(DIRECTIONS):
Note each line of the listing that contains the string "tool", and copy it.

(DATASET RECORDS):
══════

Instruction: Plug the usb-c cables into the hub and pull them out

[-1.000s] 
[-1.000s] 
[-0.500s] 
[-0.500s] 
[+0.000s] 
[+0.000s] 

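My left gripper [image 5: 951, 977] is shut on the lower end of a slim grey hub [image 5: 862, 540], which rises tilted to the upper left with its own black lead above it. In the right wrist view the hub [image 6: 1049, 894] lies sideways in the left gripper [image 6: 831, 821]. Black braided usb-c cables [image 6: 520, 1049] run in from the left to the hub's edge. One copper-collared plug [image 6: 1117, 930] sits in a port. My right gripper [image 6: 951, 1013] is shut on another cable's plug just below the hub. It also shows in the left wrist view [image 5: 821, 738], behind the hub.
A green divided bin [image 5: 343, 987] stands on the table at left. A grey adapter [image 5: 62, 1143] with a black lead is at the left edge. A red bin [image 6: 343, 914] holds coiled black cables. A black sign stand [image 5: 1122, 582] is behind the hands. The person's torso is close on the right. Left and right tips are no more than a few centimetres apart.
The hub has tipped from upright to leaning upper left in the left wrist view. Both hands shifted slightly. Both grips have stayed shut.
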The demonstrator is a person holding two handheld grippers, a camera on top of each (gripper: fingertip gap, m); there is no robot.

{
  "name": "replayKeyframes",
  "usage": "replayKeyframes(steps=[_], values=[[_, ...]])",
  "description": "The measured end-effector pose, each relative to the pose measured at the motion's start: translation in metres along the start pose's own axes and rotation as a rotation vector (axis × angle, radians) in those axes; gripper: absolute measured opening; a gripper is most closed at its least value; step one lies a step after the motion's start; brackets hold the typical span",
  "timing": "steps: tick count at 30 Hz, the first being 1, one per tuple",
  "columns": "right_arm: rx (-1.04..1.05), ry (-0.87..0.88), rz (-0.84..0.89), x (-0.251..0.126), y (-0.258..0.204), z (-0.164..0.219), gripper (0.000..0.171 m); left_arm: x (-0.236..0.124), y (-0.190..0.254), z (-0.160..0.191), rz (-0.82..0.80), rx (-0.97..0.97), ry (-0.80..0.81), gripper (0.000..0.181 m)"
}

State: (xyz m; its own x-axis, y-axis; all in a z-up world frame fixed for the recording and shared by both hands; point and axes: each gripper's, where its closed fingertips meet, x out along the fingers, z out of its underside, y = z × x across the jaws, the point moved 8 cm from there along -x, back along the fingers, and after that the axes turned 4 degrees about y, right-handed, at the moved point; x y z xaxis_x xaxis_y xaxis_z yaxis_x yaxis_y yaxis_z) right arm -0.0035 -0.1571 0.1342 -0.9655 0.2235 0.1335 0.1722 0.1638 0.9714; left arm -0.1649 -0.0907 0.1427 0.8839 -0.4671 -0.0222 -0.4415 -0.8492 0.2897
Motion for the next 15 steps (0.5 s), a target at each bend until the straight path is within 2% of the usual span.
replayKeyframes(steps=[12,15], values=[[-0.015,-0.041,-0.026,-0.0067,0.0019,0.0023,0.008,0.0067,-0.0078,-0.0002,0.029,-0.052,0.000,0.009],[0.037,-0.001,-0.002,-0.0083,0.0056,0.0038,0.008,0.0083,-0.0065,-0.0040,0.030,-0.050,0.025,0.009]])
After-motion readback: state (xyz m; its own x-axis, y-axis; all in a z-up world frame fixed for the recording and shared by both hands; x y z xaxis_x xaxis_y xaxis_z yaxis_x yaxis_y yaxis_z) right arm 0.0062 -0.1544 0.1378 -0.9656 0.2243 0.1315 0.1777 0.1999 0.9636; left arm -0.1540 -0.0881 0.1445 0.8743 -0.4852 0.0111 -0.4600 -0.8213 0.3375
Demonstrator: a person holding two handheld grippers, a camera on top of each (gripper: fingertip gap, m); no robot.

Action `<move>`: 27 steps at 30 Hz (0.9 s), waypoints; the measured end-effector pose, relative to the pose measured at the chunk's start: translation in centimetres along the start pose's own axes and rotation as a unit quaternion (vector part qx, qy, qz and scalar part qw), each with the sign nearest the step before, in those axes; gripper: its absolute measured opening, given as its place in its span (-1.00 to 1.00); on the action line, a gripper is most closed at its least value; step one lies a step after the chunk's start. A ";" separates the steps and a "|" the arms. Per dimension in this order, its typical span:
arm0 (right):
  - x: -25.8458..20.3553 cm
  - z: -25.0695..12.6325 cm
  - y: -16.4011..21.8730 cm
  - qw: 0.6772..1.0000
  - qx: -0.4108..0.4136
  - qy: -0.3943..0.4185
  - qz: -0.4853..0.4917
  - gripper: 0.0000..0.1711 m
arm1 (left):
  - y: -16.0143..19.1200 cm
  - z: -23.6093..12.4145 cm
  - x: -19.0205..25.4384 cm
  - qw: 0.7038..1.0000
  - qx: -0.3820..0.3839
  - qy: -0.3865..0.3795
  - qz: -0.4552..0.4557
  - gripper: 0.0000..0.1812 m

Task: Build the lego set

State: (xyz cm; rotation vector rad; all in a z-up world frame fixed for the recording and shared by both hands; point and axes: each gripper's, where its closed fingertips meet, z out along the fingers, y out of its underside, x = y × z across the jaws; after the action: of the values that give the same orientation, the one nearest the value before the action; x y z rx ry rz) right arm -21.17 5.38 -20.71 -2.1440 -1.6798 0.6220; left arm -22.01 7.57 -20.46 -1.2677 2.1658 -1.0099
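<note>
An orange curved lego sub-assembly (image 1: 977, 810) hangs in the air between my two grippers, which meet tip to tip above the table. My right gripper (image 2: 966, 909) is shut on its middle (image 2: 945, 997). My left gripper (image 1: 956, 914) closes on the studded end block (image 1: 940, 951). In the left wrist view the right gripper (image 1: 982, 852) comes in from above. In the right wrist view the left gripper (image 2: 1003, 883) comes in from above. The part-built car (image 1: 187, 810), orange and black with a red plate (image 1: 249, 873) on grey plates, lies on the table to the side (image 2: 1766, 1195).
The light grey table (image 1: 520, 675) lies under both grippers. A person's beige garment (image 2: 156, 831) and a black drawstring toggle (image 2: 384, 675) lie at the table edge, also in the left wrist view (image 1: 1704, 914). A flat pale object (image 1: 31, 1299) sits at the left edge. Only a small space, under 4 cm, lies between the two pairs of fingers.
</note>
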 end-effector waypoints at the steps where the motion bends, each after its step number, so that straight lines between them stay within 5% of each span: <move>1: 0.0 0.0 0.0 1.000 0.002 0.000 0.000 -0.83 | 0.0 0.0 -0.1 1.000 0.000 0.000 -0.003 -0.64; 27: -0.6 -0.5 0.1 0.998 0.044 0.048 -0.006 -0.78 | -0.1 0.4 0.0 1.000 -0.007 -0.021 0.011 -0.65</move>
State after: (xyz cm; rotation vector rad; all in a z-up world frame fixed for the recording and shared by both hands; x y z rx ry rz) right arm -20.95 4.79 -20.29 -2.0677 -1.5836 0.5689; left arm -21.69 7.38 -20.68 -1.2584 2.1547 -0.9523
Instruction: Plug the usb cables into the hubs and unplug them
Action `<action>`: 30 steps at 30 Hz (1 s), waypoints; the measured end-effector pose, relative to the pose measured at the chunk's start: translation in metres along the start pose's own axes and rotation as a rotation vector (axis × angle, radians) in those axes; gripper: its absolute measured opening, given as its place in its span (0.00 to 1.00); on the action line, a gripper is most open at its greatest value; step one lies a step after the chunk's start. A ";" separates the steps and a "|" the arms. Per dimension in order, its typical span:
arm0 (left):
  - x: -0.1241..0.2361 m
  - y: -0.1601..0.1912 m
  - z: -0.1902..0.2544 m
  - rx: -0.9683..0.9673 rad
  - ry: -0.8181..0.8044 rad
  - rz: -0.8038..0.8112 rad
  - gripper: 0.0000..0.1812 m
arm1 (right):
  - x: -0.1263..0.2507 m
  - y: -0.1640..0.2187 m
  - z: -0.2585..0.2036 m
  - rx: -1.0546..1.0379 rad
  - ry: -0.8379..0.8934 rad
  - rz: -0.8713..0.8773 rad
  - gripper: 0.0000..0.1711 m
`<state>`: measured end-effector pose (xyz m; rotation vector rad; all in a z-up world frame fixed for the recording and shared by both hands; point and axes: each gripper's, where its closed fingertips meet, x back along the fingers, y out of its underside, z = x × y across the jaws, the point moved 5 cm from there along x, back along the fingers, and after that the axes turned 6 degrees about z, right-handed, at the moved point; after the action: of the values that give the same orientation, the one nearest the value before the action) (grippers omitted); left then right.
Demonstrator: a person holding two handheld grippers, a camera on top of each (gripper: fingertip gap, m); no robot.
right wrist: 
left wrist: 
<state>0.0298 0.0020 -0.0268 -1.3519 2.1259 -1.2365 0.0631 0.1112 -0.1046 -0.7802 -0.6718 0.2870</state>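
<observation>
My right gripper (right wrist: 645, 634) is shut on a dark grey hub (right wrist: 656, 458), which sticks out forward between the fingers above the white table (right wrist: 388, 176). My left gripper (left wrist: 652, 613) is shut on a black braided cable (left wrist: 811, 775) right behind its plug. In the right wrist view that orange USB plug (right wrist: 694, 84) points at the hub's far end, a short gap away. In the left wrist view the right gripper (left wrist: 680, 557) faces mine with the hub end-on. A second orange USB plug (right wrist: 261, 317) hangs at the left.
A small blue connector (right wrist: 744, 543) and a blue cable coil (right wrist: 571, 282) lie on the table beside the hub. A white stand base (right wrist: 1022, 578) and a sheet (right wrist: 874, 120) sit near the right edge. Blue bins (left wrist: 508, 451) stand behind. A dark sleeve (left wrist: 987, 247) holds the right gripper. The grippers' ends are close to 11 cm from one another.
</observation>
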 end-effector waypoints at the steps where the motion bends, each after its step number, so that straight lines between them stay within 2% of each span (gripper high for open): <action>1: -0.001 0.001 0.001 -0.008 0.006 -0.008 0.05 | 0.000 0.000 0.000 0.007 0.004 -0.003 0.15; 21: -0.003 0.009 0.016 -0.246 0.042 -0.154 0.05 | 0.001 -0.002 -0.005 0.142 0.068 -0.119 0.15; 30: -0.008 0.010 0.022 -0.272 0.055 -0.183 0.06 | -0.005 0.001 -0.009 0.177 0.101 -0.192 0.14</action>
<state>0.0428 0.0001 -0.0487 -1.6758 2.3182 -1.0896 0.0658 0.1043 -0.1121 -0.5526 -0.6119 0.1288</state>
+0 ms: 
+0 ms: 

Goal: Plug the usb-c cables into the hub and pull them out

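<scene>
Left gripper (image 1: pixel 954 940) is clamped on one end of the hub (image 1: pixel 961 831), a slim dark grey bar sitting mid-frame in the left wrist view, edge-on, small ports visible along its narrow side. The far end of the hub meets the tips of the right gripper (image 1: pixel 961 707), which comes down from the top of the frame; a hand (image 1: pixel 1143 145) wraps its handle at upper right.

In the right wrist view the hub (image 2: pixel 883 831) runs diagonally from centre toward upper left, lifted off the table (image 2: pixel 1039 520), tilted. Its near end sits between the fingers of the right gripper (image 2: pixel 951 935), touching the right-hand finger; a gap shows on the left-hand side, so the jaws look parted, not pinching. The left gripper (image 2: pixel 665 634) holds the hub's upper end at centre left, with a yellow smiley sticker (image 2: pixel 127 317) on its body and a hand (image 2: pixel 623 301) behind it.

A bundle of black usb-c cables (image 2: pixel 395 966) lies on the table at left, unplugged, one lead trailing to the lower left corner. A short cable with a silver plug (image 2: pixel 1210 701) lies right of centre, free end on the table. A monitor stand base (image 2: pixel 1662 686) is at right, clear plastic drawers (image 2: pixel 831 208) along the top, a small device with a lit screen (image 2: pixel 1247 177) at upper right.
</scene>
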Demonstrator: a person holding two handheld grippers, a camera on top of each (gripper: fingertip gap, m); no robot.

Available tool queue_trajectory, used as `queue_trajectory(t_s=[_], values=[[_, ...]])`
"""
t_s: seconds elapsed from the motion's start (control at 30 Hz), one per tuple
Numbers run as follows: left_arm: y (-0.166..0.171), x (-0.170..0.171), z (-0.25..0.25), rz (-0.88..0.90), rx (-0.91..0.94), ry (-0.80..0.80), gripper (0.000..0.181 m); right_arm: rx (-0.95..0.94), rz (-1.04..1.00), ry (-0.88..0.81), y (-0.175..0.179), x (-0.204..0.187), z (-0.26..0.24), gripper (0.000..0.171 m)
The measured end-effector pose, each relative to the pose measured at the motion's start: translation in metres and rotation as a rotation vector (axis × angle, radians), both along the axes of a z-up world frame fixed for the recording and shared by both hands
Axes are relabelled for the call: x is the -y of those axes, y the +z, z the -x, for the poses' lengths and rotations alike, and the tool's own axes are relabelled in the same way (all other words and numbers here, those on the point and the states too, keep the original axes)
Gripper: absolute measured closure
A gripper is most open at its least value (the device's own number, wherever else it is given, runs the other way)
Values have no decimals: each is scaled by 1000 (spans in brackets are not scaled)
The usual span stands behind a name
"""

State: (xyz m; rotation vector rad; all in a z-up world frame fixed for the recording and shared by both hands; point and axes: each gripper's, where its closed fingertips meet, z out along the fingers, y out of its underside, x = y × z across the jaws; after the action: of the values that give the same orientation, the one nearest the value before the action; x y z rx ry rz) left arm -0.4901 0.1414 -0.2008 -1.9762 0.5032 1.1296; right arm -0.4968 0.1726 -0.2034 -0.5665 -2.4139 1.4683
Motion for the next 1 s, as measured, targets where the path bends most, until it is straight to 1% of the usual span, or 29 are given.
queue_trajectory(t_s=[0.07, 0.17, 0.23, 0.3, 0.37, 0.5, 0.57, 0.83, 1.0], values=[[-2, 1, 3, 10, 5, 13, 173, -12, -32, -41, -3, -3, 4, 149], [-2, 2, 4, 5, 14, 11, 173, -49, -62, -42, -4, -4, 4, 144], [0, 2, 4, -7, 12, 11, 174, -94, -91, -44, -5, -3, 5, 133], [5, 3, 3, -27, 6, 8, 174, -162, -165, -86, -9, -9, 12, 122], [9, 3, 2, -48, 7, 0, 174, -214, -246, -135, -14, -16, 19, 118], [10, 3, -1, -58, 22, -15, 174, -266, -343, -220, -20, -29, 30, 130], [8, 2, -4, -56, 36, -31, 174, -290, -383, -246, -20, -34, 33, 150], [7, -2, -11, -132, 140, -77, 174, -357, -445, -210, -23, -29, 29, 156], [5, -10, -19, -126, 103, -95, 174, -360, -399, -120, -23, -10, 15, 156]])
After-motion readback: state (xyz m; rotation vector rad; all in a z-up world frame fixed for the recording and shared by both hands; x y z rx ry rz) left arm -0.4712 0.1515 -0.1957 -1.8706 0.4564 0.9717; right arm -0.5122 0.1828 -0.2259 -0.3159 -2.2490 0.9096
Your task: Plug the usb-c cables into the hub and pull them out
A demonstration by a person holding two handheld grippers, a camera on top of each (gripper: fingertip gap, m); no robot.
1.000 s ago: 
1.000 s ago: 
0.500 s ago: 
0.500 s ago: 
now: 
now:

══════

(RESULT BELOW):
Available tool queue_trajectory, used as `queue_trajectory(t_s=[_], values=[[_, ...]])`
Axes are relabelled for the call: x is the -y of those axes, y the +z, z the -x, for the poses' lengths and rotations alike, and the tool's own axes are relabelled in the same way (all other words and numbers here, those on the point and the states too, keep the original axes)

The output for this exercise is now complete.